"Digisub" is short for for "digital fansub," and refers to the new generation of fansubbed anime and tokusatsu titles that are being made available over the Internet.

In the early 1990s, fansubs were starting to die out as more and more American anime import studios sprang up and started licensing anime movies, OAVs, and TV series often before they even completed airing in the Japanese market. Since reputable fansubbers cease operation on a series as soon as it is picked up, this meant that source material for fansubs were also drying up.

However, with the growth of broadband Internet; the appearance of advanced video compression algorithms such as mpeg, DivX, and XviD; and the inventions of the hard drive based digital video recorder (DVR) and peer-to-peer file transfer, fansubs have recently been given a new lease on life.

In the past it was necessary for fansubbers to wait for laserdisc or DVD to come out so they would have high-quality originals that would survive the quality loss to dub over multiple generations of VHS. (There were fansubs of taped-off-of-TV series, such as Macross Seven, but they ended up looking really lousy.) But now, thanks to digital recording and high-definition broadcasting, a show can be "taped" right off the air in Japan, uploaded to an American subbing group, fansubbed, and distributed digitally with almost none of the quality loss that would come from multi-generation VHS dubbing. Similarly, OAVs and movies can be fansubbed direct from DVD and delivered in near-DVD quality.
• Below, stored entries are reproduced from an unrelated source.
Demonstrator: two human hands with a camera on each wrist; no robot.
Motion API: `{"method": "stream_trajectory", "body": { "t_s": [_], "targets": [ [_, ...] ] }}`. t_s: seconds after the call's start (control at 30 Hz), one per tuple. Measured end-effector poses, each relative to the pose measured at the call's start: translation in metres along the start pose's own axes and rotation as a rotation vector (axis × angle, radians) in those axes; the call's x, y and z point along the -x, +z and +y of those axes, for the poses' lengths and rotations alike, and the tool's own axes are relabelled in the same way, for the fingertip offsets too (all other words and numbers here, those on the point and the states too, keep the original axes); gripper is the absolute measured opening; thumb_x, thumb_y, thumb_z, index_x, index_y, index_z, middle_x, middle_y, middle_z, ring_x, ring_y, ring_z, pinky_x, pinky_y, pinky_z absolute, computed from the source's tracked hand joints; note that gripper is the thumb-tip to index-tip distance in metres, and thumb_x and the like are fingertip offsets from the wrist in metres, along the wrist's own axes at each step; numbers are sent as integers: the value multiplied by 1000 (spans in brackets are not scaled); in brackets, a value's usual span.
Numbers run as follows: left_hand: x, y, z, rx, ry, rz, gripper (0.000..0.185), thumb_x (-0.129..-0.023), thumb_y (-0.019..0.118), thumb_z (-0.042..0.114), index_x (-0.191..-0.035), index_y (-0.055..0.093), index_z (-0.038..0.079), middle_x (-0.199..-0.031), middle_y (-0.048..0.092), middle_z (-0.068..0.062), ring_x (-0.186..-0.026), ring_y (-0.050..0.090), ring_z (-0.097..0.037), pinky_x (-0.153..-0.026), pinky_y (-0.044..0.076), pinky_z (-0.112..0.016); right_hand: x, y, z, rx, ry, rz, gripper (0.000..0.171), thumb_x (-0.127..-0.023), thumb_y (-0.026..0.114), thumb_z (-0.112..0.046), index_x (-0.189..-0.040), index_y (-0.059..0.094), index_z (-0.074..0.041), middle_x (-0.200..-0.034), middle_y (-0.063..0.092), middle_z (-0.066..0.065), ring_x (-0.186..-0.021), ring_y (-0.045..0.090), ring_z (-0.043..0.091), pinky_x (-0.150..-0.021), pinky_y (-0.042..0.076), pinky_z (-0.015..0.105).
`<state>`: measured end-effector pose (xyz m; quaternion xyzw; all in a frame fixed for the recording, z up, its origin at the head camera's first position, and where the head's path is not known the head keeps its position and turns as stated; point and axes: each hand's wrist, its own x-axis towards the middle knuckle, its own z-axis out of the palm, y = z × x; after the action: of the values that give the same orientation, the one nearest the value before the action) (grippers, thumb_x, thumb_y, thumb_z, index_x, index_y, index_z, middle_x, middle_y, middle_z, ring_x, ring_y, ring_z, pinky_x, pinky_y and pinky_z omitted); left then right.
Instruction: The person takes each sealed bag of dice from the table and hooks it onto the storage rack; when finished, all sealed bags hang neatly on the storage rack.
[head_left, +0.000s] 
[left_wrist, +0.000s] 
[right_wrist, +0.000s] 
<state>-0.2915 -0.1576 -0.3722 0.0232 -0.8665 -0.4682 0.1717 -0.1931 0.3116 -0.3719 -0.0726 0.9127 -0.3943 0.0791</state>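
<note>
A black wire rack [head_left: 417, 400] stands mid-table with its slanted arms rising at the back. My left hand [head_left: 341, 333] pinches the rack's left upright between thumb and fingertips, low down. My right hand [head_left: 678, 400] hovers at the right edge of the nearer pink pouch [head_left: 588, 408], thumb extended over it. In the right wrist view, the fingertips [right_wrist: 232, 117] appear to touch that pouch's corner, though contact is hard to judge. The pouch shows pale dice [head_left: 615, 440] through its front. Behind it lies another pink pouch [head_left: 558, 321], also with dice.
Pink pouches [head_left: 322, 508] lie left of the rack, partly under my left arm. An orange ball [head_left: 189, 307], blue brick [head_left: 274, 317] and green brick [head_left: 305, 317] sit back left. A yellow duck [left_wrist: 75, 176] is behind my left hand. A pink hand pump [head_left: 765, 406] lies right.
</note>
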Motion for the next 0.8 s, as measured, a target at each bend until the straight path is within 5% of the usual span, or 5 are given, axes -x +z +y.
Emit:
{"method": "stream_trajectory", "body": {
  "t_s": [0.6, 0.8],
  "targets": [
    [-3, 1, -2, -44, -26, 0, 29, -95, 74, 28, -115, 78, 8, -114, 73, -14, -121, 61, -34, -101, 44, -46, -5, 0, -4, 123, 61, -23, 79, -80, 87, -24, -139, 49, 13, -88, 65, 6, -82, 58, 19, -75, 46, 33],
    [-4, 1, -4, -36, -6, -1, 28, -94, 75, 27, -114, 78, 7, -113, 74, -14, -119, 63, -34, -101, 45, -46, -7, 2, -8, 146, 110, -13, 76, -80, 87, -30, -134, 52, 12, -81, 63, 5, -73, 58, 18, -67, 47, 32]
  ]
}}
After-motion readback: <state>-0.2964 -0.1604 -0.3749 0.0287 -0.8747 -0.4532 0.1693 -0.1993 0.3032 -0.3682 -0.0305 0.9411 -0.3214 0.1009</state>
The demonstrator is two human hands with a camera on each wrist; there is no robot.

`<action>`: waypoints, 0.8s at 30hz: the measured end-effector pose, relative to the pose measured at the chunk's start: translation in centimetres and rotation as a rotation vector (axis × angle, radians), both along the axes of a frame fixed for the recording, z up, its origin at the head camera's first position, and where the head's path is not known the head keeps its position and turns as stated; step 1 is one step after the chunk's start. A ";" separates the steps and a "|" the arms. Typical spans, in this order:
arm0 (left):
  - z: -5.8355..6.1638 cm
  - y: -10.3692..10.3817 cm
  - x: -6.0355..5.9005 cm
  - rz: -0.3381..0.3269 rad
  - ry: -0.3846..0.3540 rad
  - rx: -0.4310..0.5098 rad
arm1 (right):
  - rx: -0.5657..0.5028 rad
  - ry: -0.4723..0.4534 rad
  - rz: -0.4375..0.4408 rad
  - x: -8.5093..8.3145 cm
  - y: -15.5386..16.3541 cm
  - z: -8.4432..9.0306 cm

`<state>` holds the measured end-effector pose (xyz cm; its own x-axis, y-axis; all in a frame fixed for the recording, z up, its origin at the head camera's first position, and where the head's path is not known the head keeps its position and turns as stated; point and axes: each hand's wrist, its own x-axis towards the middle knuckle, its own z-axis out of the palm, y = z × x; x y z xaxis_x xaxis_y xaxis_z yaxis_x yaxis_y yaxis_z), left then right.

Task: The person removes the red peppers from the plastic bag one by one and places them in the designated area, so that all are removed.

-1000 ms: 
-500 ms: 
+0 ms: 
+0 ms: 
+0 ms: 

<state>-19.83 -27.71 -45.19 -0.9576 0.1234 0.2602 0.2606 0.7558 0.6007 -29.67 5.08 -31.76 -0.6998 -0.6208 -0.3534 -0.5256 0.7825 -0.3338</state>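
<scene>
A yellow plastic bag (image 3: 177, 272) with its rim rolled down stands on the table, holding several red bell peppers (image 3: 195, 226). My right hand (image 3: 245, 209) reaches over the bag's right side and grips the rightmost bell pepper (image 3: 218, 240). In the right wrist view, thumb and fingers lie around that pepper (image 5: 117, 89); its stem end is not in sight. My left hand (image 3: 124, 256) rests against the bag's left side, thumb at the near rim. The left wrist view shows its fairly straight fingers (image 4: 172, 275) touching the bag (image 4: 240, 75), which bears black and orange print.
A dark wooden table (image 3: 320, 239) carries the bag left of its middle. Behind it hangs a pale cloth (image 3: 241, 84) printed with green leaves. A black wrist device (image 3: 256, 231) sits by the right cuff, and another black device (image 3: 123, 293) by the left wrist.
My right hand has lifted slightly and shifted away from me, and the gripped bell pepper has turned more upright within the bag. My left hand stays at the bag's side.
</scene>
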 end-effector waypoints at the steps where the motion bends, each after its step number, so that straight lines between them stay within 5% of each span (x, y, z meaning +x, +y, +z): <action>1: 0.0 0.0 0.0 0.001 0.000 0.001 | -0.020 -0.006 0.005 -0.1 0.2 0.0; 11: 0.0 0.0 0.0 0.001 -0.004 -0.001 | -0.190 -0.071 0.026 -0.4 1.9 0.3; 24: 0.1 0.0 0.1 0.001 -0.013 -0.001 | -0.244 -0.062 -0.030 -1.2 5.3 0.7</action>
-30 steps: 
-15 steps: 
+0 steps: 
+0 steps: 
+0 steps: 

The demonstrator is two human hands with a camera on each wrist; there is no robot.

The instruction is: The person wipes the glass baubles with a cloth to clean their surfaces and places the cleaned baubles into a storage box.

Digital fansubs currently have two primary distribution channels: IRC DCC servers and BitTorrent.

In the case of IRC, the user is required to join a channel on an IRC server, message a DCC bot with a key phrase, then queue the file(s) he wants for download. He must stay in the channel until that download is complete. As one might expect, an always-on broadband Internet connection is required for the download of most of these files in any reasonable length of time.

BitTorrent is a torrenting download system implemented in Python scripts. When a user starts to download a BitTorrented file, he then begins uploading the chunks of that file he has downloaded so far to other people who are also downloading. In this way, the bandwidth for uploading the files is distributed among all the people who are downloading it. (It is considered good BitTorrent etiquette to continue uploading the file for a time after your download of it has completed.) The best BitTorrent site for finding anime digisubs is http://www.animesuki.com.

Digisub titles may also be found circulating on other peer-to-peer networks, such as KaZaa or eDonkey, or on binary USENET groups, but not as frequently or in as great a selection.